- _DATA SECTION_:
......
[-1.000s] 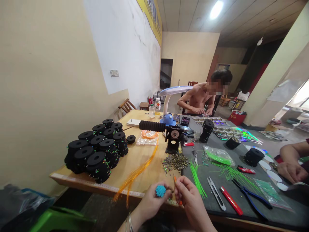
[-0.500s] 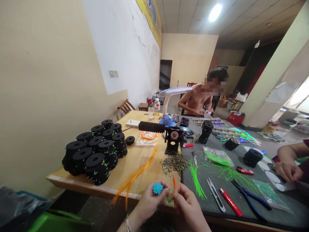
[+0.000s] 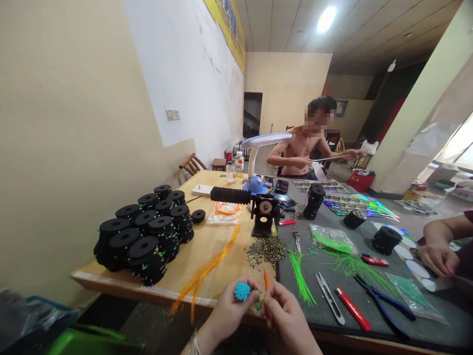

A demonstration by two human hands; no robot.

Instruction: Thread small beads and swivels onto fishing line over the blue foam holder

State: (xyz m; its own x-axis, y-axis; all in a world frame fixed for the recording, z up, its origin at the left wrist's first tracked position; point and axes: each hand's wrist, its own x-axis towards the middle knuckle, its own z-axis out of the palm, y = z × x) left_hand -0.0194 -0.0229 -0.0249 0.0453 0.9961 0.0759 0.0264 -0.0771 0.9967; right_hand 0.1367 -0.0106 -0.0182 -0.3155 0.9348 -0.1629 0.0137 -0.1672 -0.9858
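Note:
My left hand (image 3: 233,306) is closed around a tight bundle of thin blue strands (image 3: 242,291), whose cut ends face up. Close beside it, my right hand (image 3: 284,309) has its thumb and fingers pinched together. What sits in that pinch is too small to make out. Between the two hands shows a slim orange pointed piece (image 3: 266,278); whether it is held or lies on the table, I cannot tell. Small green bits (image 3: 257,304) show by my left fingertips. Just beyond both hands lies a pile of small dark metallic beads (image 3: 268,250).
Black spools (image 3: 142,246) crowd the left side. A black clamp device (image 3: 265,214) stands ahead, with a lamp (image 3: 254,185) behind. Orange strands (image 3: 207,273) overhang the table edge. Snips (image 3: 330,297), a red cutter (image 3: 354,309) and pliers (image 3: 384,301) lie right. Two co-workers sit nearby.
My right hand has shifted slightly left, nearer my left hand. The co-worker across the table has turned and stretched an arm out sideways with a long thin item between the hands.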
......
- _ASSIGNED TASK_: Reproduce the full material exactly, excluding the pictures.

- _YOUR RESPONSE_:
[-1.000s] 
[-0.500s] 
[+0.000s] 

A demonstration by two human hands; no robot.

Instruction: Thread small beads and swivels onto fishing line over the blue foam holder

State: (xyz m; its own x-axis, y-axis; all in a world frame fixed for the recording, z up, its origin at the left wrist's first tracked position; point and axes: each hand's wrist, its own x-axis towards the middle knuckle, its own z-axis out of the palm, y = z × x) left_hand -0.0194 -0.0229 -0.0249 0.0453 0.9961 0.0759 0.0264 -0.0771 0.9967; right_hand 0.1367 -0.0106 -0.0182 -0.3155 0.9348 -0.1629 0.0137 -0.1672 -0.9858
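Note:
My left hand (image 3: 233,306) is closed around a tight bundle of thin blue strands (image 3: 242,291), whose cut ends face up. Close beside it, my right hand (image 3: 284,309) has its thumb and fingers pinched together. What sits in that pinch is too small to make out. Between the two hands shows a slim orange pointed piece (image 3: 266,278); whether it is held or lies on the table, I cannot tell. Small green bits (image 3: 257,304) show by my left fingertips. Just beyond both hands lies a pile of small dark metallic beads (image 3: 268,250).
Black spools (image 3: 142,246) crowd the left side. A black clamp device (image 3: 265,214) stands ahead, with a lamp (image 3: 254,185) behind. Orange strands (image 3: 207,273) overhang the table edge. Snips (image 3: 330,297), a red cutter (image 3: 354,309) and pliers (image 3: 384,301) lie right. Two co-workers sit nearby.
My right hand has shifted slightly left, nearer my left hand. The co-worker across the table has turned and stretched an arm out sideways with a long thin item between the hands.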

With that, the answer is finished.